Longtemps, il put paraître à la mode de se gausser de l'Académie française. La vieille dame du 23, quai de Conti, née en 1634, pas toujours exempte de reproches il est vrai, notamment d'avoir « loupé » certains des plus grands écrivains, étant taxée de conservatrice, poussiéreuse, ringarde voire réactionnaire. En particulier dans le domaine de la langue, puisque, au moyen de son Dictionnaire - première édition parue en 1694, elle est en train de rédiger la 9e, depuis 1986, censée être achevée en 2024 -, elle en arbitre l'usage.

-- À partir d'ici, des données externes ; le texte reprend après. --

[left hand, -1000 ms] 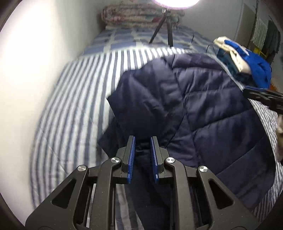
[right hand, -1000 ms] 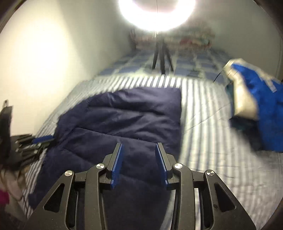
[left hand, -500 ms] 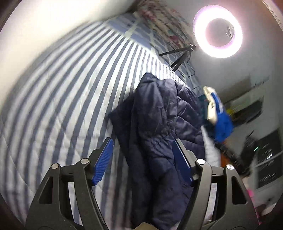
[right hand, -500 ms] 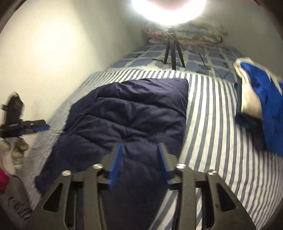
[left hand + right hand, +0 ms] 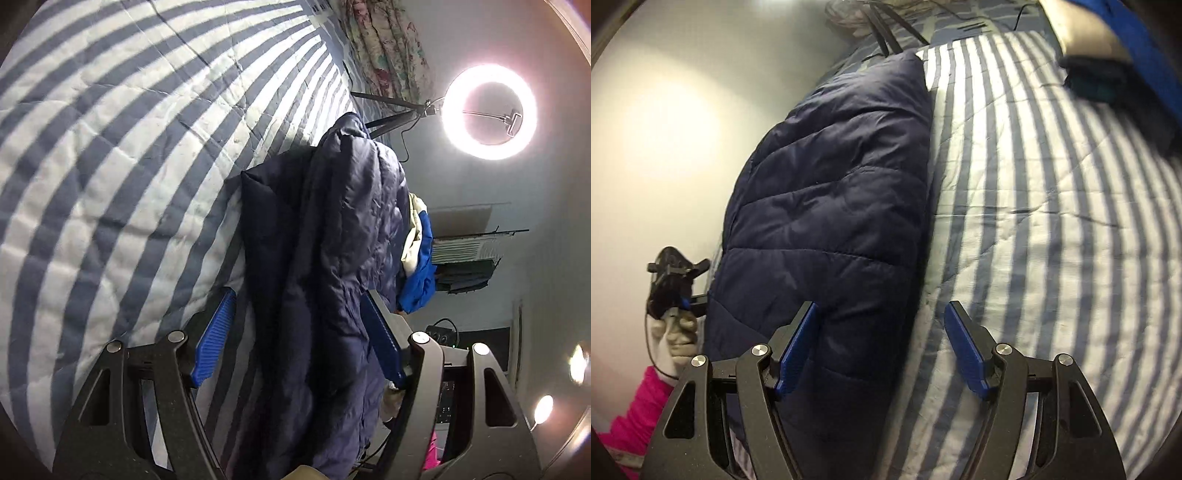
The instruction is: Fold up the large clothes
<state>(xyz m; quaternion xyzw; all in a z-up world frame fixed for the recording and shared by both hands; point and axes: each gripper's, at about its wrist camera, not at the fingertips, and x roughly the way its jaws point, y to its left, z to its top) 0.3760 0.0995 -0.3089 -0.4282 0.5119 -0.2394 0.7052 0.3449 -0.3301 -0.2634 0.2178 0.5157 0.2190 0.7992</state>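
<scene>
A navy quilted puffer jacket (image 5: 332, 258) lies folded lengthwise on the blue-and-white striped bed (image 5: 110, 166). My left gripper (image 5: 299, 332) is open, its blue pads on either side of the jacket's near end, turned on its side. In the right wrist view the same jacket (image 5: 827, 206) lies along the wall side of the striped bed (image 5: 1052, 221). My right gripper (image 5: 879, 343) is open over the jacket's right edge, gripping nothing. The left gripper, held in a gloved hand (image 5: 674, 291), shows at the jacket's left side.
A lit ring light (image 5: 489, 110) on a tripod stands on the bed beyond the jacket. A blue and cream pile of clothes (image 5: 419, 258) lies to the right; it also shows in the right wrist view (image 5: 1115, 48). A floral quilt (image 5: 388, 48) lies at the bed's far end. A white wall (image 5: 665, 129) borders the left.
Both grippers have opened wide; the left one was nearly closed on the jacket a second ago. Both cameras have rolled sideways and come lower and closer to the jacket's near end.
</scene>
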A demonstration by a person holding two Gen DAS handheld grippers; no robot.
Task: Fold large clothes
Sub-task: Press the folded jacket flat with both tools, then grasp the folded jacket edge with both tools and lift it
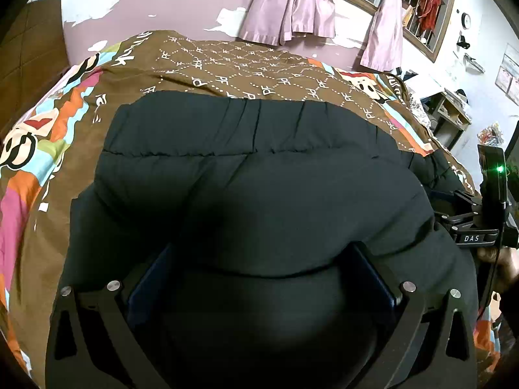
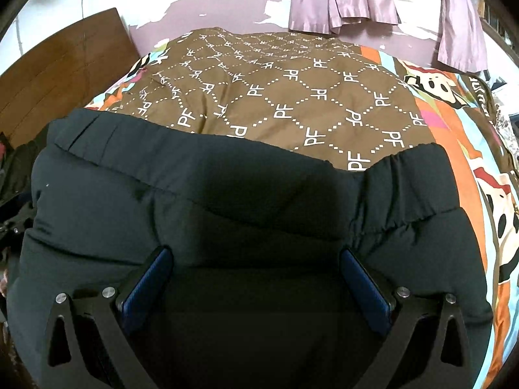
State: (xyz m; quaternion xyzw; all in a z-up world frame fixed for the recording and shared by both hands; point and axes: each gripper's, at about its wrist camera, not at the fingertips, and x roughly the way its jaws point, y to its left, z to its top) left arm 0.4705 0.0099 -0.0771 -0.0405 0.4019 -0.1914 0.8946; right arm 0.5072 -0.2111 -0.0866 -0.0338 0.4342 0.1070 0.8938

Mais, même sous la Coupole, « The Times They Are A-Changin' », comme chante un prix Nobel. Et l'Académie, tout en préservant ses fondamentaux, a pris en compte l'évolution de notre société, au risque de quelques polémiques d'arrière-garde. Depuis 1980 et Marguerite Yourcenar, elle accueille des femmes éminentes en son sein. Et l'une d'elles, Hélène Carrère d'Encausse, qui vient de disparaître, l'a même dirigée en tant que secrétaire perpétuel durant vingt-quatre ans. Et puis, depuis 1971 et l'Américain Julien Green, point n'est besoin d'être français « de souche » pour y être élu. Il suffit d'avoir notre langue « en partage », selon la belle formule de Maurice Druon, qui fut l'un de ses plus grands secrétaires perpétuels.

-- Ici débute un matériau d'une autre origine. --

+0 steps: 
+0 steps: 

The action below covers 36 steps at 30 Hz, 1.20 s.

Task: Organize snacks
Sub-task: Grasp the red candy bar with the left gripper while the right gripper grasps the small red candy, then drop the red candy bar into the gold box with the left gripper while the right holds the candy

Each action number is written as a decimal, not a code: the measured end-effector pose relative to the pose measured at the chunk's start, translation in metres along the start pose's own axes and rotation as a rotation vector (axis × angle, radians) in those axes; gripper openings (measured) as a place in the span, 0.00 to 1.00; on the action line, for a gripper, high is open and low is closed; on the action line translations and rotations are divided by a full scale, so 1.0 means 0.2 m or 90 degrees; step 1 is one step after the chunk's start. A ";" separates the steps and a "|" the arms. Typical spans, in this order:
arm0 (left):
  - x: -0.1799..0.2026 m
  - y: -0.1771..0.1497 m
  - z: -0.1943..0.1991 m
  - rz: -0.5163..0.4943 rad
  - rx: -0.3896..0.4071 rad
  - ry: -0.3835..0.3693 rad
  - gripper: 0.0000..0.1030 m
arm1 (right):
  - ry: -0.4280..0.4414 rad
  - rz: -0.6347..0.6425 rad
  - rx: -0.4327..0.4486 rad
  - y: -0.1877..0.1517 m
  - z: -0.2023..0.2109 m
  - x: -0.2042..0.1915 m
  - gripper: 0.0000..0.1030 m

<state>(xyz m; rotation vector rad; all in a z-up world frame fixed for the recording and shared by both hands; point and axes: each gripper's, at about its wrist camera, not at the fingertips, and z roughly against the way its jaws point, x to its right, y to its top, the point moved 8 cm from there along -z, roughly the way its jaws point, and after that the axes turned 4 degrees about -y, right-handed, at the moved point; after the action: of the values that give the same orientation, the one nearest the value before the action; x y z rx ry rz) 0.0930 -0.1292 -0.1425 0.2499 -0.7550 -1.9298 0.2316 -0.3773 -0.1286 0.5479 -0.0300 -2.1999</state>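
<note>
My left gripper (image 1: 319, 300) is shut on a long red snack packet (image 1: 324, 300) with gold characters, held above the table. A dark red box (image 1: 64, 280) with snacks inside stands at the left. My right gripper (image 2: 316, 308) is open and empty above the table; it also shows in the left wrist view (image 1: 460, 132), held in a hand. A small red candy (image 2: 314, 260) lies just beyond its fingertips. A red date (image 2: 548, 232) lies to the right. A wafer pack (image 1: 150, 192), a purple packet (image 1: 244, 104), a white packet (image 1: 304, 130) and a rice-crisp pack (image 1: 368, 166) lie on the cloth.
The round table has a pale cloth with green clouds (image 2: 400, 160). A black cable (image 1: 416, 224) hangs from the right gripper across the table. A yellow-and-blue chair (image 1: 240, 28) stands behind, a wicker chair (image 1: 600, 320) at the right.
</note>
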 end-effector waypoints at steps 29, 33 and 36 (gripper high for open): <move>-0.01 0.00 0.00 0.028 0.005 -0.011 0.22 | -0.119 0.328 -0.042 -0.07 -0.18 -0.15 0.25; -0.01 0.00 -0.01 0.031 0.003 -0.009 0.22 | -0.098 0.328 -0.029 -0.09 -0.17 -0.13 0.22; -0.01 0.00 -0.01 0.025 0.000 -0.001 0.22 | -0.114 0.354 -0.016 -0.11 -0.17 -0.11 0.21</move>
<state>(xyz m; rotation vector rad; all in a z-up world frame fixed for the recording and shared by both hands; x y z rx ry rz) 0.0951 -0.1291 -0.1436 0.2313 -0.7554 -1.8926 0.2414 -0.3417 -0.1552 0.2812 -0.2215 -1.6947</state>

Et l'Académie française de puiser tout autour du globe : la Russie avec Andreï Makine, Henri Troyat et Joseph Kessel, le Sénégal avec Léopold Sédar Senghor, la Belgique avec Félicien Marceau, Marguerite Yourcenar ou François Weyergans, l'Argentine avec Hector Bianciotti, l'Algérie avec Assia Djebar, la Géorgie avec Hélène Carrère d'Encausse... Et l'on en oublie. La Grande-Bretagne avec Michael Edwards, la Chine avec François Cheng, l'Italie avec Maurizio Serra, Haïti avec Dany Laferrière, l'Espagne et le Pérou avec Mario Vargas Llosa... Une élection contestée pour ce dernier, puisque, quoique francophone, il n'écrit pas en français. Mais comment retoquer un Prix Nobel de littérature ?

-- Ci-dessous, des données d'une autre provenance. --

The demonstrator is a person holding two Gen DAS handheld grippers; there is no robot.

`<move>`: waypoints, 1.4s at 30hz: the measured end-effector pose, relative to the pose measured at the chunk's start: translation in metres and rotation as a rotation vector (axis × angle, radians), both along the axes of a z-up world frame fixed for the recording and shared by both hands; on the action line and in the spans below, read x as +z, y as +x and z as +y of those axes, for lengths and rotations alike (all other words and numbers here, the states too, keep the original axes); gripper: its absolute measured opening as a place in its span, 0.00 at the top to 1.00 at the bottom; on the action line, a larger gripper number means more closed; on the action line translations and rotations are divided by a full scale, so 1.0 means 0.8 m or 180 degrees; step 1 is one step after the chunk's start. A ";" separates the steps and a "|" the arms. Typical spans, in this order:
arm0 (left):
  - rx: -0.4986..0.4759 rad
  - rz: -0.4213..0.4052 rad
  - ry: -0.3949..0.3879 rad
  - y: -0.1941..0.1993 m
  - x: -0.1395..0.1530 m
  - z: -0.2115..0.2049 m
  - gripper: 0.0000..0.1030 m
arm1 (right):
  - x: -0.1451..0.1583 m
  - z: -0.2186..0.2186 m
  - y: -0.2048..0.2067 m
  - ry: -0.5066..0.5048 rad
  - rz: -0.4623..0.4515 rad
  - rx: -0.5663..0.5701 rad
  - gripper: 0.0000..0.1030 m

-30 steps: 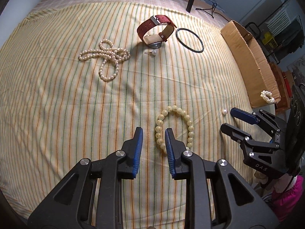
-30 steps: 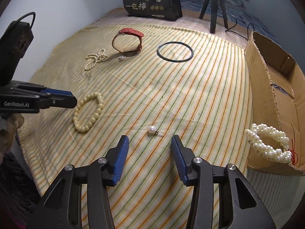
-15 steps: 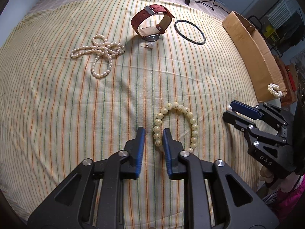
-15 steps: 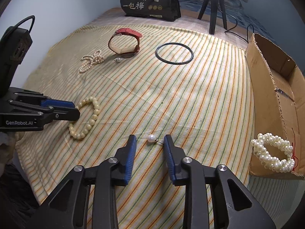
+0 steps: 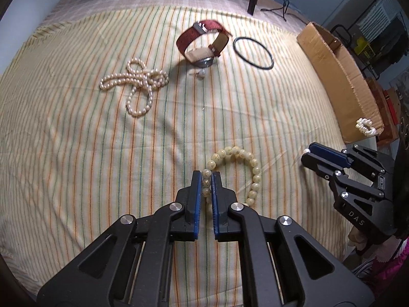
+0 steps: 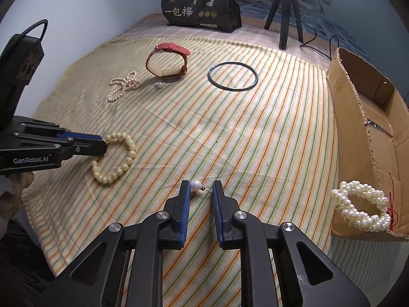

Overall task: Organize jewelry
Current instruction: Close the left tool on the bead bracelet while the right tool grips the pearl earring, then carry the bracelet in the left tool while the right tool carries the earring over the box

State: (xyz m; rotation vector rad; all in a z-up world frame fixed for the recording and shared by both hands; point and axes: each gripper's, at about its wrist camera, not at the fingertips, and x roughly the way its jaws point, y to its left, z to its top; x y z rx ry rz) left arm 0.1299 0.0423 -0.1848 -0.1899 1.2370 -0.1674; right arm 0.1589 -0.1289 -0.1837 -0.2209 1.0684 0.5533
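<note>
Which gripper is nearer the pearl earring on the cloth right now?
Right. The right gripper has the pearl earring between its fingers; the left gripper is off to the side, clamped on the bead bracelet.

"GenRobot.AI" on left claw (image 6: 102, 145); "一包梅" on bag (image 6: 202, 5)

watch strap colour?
Dark red strap on the watch, with a tan lining inside; clearest in the left wrist view.

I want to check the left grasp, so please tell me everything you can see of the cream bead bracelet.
The cream bead bracelet is one ring of round, glossy, cream-yellow beads with small dark marks on some. It lies flat on the striped cloth, near its front edge. The left gripper is shut on its left side: about three beads sit between the blue fingers. The rest of the loop curves free to the right.
</note>
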 end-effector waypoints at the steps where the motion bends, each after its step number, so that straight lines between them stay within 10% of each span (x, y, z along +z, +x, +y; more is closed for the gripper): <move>1: 0.0001 -0.0021 -0.0008 0.000 0.003 0.000 0.95 | 0.002 0.000 -0.001 0.0009 -0.0011 0.0002 0.85; 42: -0.0168 -0.0861 -0.0392 0.039 0.150 -0.078 0.95 | 0.133 -0.103 0.005 0.0433 -0.0783 -0.0527 0.85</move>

Tout récemment, l'Académie française a franchi un cap supplémentaire en se choisissant comme nouveau secrétaire perpétuel Amin Maalouf, le premier Libanais des quarante immortels depuis 2011. Né en 1949 à Beyrouth, Maalouf est un melting-pot à lui tout seul, avec, dans sa famille, des francophones et des anglophones, des melkites, des protestants, des maronites, et même des athées ! Dès son premier livre, Les croisades vues par les Arabes (JC Lattès, 1983), il faisait dialoguer les cultures, établissait des ponts entre l'Orient et l'Occident, plaidait pour le respect mutuel, le dialogue, l'ouverture à l'Autre. Devenant ainsi un symbole malgré lui, car l'homme est discret, voire modeste, et son seul engagement politique connu est en faveur de la paix. Il est bien évident, même si, en votant massivement pour lui le 28 septembre dernier, ses collègues ne pouvaient prévoir les événements actuels au Proche-Orient, que cette élection prend une résonance particulière. Ici, dans le Village et alentour, au Liban, et partout dans un espace francophone qui se rétrécit comme peau de chagrin. Gageons qu'Amin Maalouf aura à cœur de poursuivre l'œuvre de ses prédécesseurs, d'incarner une Académie française qui demeure, n'en déplaise à certains, l'une de nos plus prestigieuses institutions, respectée dans le monde entier.